In an appearance that spurred calls for a public inquiry to be expedited, the former aide described chaotic scenes in Downing Street in the early days of the pandemic, saying it was “surreal” and comparing it to the alien invasion film Independence Day.


He said that in January and February 2020, as news of the pandemic emerged from China, ministers and senior officials fell victim to what he described as “literally a classic historical example of group-think in action”.

He claimed that only in mid-March was an initial plan to pursue “herd immunity”, by allowing the virus to spread but delaying the peak of the outbreak, belatedly abandoned. Herd immunity “was the whole logic of all the discussions in January and February and early March”, Cummings told the hearing.

He said the prime minister had repeatedly played down the seriousness of the disease, calling it a “scare story”. Cummings even claimed officials deliberately kept Johnson out of emergency Cobra meetings lest he hamper the response to the virus.

“Certainly, the view of various officials inside No 10 was if we have the PM chair Cobra meetings, and he just tells everyone ‘don’t worry about it, I’m going to get [England’s chief medical officer] Chris Whitty to inject me live on TV with coronavirus, so everyone realises it’s nothing to be frightened of,’ that would not help, actually, serious planning.”

No 10 rejected many of Cummings’ claims, including the idea the government had pursued a herd immunity strategy and that border policies were too lax.

The government had sought to undermine the reliability of Cummings’ account before it began. Grant Shapps, the transport secretary, told Sky News: “It’s easy to be the professor of hindsight. For certain, there are things we could have done differently … but I’ll leave it to others to determine how reliable a witness he is.”

Cummings conceded that his account of his lockdown-breaking trip to Durham at a press conference in the Downing Street rose garden had been a “disaster”.
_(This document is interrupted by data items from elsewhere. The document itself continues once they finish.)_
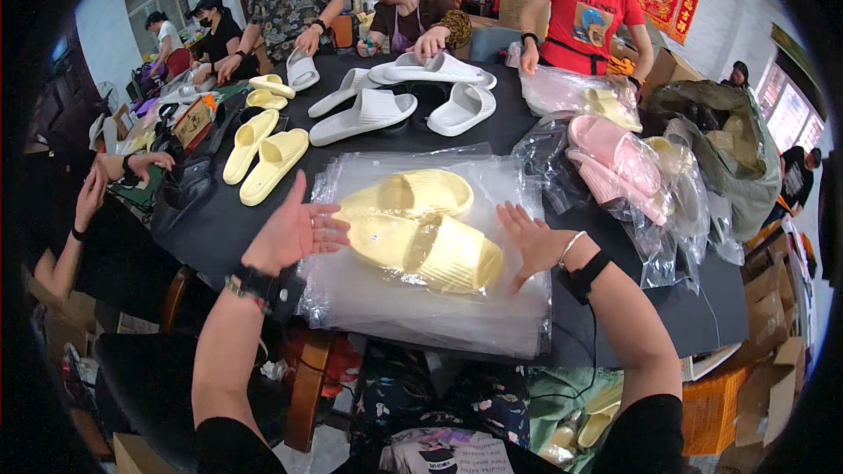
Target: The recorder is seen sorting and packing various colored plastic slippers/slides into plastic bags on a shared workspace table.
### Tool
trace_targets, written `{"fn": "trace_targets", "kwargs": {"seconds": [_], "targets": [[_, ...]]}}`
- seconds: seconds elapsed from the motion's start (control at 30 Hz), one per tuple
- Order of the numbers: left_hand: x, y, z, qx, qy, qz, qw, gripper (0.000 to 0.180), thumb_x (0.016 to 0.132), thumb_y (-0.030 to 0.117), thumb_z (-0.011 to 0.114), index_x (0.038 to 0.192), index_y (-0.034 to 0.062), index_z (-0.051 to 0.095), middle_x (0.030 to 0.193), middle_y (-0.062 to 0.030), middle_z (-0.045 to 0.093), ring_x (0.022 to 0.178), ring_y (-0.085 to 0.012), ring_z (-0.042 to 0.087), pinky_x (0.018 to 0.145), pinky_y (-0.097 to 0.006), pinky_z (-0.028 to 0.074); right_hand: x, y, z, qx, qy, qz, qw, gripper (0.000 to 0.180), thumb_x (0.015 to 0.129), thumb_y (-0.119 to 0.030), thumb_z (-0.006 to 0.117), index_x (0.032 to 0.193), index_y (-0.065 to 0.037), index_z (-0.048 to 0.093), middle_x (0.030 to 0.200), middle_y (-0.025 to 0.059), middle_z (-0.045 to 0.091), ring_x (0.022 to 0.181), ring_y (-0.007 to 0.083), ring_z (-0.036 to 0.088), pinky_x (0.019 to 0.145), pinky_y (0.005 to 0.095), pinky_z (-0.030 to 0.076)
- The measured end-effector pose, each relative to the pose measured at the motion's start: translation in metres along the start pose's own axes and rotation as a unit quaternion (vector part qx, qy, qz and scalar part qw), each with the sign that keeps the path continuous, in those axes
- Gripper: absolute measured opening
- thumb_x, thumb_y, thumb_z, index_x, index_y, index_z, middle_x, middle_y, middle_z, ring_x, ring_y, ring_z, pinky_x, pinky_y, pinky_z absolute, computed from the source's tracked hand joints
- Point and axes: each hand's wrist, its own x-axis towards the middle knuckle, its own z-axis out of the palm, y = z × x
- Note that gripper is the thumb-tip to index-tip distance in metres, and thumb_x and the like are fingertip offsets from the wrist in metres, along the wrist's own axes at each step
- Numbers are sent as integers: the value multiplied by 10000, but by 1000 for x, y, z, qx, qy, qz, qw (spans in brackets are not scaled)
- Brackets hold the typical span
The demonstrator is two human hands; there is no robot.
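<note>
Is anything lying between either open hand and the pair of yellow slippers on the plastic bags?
Nothing visible. The left hand and right hand flank the yellow slippers on the stack of clear plastic bags, with only bare bag surface between.

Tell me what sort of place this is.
Likely a small slipper packing workshop. A pair of yellow slippers lies on a stack of clear plastic bags, bagged pink slippers pile up nearby, and cardboard boxes stand beside the black table.
</note>
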Motion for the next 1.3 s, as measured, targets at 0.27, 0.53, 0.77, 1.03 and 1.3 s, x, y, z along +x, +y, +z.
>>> {"fn": "trace_targets", "kwargs": {"seconds": [0.27,0.53,0.77,1.03,1.3], "targets": [[76,24,-11,139,56,22,988,432,930,321,600,1162,-38,546,907,-176,670,761,-253,680,565,-241,490,23,5,-4,-17,36,1,999,1553,443,-621,862,1491,17,-90,1579,228,-36,1468,364,-33,1159,545,117],[87,21,13,10,53,194,980,274,965,159,514,1182,1,570,942,-154,675,864,-212,647,748,-248,514,28,14,21,13,43,8,999,1532,455,-639,847,1493,19,-69,1582,217,-40,1470,352,-41,1162,547,78],[49,12,7,153,-56,119,979,363,937,44,512,1281,-66,482,1244,-237,576,1121,-333,603,949,-353,514,30,15,21,17,45,8,999,1532,459,-649,841,1496,9,-75,1583,213,-40,1471,346,-44,1164,542,64],[83,1,28,694,-197,311,619,562,859,303,660,1312,5,511,1440,-228,399,1353,-363,349,1088,-404,322,27,14,17,12,37,15,999,1528,458,-638,846,1499,3,-71,1582,221,-39,1470,353,-51,1164,542,54],[115,-10,85,721,-203,249,614,528,833,495,657,875,-31,615,955,-248,604,858,-356,568,746,-423,432,27,11,21,13,39,15,999,1536,447,-641,846,1503,-7,-72,1585,211,-47,1470,353,-54,1164,542,48]]}}
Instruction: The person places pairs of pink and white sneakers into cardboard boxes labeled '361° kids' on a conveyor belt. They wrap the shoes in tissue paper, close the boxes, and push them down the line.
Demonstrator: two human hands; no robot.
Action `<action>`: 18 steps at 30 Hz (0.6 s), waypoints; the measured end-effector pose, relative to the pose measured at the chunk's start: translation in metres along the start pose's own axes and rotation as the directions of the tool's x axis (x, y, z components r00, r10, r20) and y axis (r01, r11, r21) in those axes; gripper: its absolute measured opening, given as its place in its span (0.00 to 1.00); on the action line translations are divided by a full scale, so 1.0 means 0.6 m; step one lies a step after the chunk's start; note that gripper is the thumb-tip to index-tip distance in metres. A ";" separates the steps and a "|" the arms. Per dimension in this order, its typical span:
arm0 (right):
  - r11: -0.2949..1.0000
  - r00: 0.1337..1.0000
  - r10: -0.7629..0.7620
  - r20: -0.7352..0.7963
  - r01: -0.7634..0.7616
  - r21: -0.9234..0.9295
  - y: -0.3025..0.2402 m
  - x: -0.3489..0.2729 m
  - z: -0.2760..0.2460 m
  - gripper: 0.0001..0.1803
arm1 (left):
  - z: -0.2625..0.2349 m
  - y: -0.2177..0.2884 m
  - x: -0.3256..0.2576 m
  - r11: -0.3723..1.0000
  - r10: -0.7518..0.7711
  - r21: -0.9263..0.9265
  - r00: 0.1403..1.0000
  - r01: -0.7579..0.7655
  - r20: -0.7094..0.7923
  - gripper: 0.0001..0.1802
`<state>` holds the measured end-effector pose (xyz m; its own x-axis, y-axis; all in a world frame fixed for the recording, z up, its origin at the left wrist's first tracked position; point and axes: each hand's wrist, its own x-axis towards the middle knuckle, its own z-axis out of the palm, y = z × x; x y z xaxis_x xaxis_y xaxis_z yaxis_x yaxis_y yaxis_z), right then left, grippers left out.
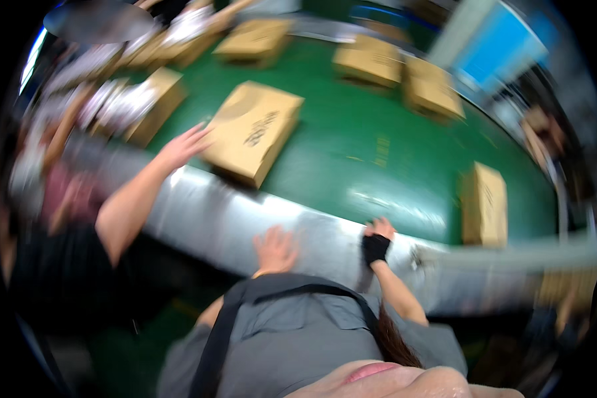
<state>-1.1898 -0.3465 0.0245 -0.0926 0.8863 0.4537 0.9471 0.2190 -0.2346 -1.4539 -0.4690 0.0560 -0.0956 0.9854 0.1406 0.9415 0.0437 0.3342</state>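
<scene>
My left hand (275, 251) lies on the metal edge (225, 205) of a green conveyor belt (351, 132), blurred, its fingers spread and nothing in it. Farther right, my right hand (379, 233) rests where the metal edge meets the belt. A black wrap or fingerless glove covers part of it, and its fingers reach forward, holding nothing. Up and left of my hands, a closed brown cardboard box (252, 126) with dark print sits on the belt. Another person's hand (184, 144) touches that box's left side.
At the far side stand more brown boxes (368, 61), with one box (487, 205) on the belt at the right. Boxes bearing shiny clear-wrapped items (123, 106) line the left, near other people's arms. A pale rail (511, 255) crosses the right side.
</scene>
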 end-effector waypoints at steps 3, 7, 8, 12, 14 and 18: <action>0.987 0.999 -0.041 0.003 0.041 -0.154 -0.026 0.020 0.003 0.08 | -0.017 -0.067 0.004 0.873 -0.194 -0.449 0.980 0.190 0.037 0.21; 0.971 0.988 0.125 -0.092 -0.140 -0.192 -0.023 -0.059 0.020 0.15 | -0.002 -0.183 0.035 0.681 -0.415 -0.664 0.910 0.309 -0.002 0.21; 0.975 0.984 0.165 -0.073 -0.174 -0.140 -0.029 -0.073 -0.011 0.15 | -0.011 -0.211 0.039 0.657 -0.448 -0.670 0.894 0.346 0.022 0.21; 0.974 0.974 0.211 -0.085 -0.216 -0.067 -0.072 -0.109 -0.006 0.15 | -0.061 -0.325 0.078 0.745 -0.448 -0.598 0.886 0.296 -0.119 0.22; 0.969 0.970 0.233 -0.063 -0.237 -0.066 -0.076 -0.117 0.006 0.17 | -0.092 -0.329 0.120 0.669 -0.541 -0.622 0.840 0.407 -0.032 0.23; 0.967 0.969 0.238 -0.061 -0.242 -0.080 -0.086 -0.110 0.004 0.17 | -0.126 -0.342 0.205 0.302 -0.725 -0.825 0.677 0.477 0.126 0.30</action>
<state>-1.2336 -0.4154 0.0045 0.1543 0.8863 0.4367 0.9628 -0.0356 -0.2679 -1.6832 -0.3691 0.0751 -0.7062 0.6566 -0.2648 -0.0280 0.3479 0.9371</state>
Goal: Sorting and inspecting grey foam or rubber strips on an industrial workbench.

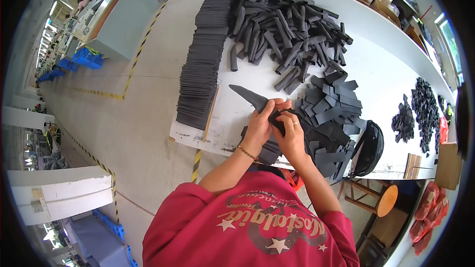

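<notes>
Currently: one tapered dark-grey fabric piece [247, 97], seemingly part-worked, gripped by my left hand [262, 121] and right hand [290, 133] above white table [378, 71]; rolled tubes [284, 27] beyond, apparently done; flat pieces [332, 104], apparently left.

Dark grey, matte strip [247, 97], held aslant between the left hand [259, 124] and the right hand [291, 135]. The free portion tapers to a narrow tip directed toward the upper left; the nearer end lies partly hidden by the fingers, its fold indeterminable.
</notes>
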The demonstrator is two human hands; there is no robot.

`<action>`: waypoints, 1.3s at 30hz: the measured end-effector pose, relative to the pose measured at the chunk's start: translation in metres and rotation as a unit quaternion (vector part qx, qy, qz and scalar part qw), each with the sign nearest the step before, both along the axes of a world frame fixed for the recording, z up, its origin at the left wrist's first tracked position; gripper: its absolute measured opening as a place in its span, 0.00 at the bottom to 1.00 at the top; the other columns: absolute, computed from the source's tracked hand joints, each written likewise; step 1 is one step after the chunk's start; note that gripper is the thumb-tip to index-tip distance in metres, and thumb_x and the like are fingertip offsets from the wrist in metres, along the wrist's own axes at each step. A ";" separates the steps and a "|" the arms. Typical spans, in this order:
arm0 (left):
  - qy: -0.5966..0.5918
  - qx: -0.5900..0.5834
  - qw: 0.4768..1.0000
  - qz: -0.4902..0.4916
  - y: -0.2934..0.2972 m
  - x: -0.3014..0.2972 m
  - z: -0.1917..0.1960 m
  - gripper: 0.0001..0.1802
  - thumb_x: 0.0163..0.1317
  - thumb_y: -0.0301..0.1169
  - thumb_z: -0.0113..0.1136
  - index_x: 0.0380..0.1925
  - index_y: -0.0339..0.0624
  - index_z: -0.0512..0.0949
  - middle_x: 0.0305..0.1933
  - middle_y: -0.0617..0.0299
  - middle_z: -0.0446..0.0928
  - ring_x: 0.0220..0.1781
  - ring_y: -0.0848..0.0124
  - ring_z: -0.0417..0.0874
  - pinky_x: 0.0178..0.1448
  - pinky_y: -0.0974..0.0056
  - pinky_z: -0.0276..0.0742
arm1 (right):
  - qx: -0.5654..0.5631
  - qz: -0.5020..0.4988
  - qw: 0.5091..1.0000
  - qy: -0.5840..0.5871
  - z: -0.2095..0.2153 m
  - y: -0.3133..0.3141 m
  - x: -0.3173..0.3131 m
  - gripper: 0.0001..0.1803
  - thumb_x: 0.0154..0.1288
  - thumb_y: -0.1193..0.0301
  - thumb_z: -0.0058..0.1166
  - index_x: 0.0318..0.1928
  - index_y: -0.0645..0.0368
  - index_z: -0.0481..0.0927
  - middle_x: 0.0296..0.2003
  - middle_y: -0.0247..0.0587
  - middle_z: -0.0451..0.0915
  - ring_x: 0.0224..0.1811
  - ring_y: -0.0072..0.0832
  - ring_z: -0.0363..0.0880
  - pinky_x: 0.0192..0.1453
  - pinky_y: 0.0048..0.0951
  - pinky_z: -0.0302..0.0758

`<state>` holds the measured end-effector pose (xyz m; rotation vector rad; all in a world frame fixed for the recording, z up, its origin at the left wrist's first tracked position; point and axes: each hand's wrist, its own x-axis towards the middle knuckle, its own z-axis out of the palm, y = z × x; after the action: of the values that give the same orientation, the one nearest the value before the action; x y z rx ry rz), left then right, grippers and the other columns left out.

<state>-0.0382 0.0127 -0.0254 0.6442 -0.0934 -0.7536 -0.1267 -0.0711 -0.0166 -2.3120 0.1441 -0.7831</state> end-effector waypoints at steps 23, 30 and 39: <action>0.012 0.013 0.998 0.066 0.001 0.007 0.029 0.16 0.72 0.39 0.51 0.46 0.35 0.75 0.43 0.53 0.82 0.61 0.54 0.76 0.60 0.51 0.74 | -0.013 0.033 0.999 -0.011 0.024 -0.009 -0.016 0.13 0.51 0.80 0.65 0.36 0.60 0.76 0.37 0.43 0.76 0.36 0.41 0.78 0.38 0.37 0.76; -0.017 -0.029 0.997 0.067 0.000 0.002 0.029 0.15 0.71 0.40 0.52 0.44 0.38 0.75 0.33 0.59 0.79 0.64 0.55 0.72 0.62 0.52 0.73 | -0.045 0.049 0.997 -0.028 0.032 -0.013 -0.013 0.13 0.50 0.81 0.66 0.36 0.61 0.77 0.37 0.43 0.77 0.34 0.40 0.77 0.37 0.37 0.76; 0.029 -0.043 0.997 0.048 0.002 -0.009 0.023 0.16 0.74 0.40 0.45 0.46 0.39 0.74 0.40 0.58 0.80 0.68 0.57 0.68 0.65 0.53 0.70 | -0.038 0.067 0.997 -0.027 0.043 -0.002 0.010 0.14 0.52 0.80 0.64 0.39 0.62 0.74 0.39 0.46 0.76 0.38 0.46 0.79 0.41 0.38 0.77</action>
<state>-0.0472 0.0146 -0.0022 0.5399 -0.0404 -0.6711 -0.1162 -0.0736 0.0263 -2.3420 -0.0660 -0.7939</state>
Explaining the decision not to order a lockdown in September, Cummings claimed, as had been previously reported, that Johnson argued at that time Covid was “only killing 80-year-olds”. The Labour leader, Keir Starmer, gave the prime minister the opportunity to deny making that remark at prime minister’s questions, but Johnson did not do so. Starmer accused the prime minister of “chaos, confusion and deadly misjudgment”.


Starmer said the revelations in the hearing had underlined the need for the public inquiry into the pandemic to start work before the spring 2022 date set by the prime minister. “No more delays. A public inquiry needs to start this summer,” Starmer said.

Hancock is expected to be confronted with some of Cummings’ allegations when he answers an urgent question from the shadow health secretary, Jon Ashworth, in the House of Commons on Thursday and later presents a Downing Street press conference.

A spokesperson for Hancock said: “At all times throughout this pandemic the secretary of state … and everyone in DHSC has worked incredibly hard in unprecedented circumstances to protect the NHS and save lives. We absolutely reject Mr Cummings’ claims about the health secretary.”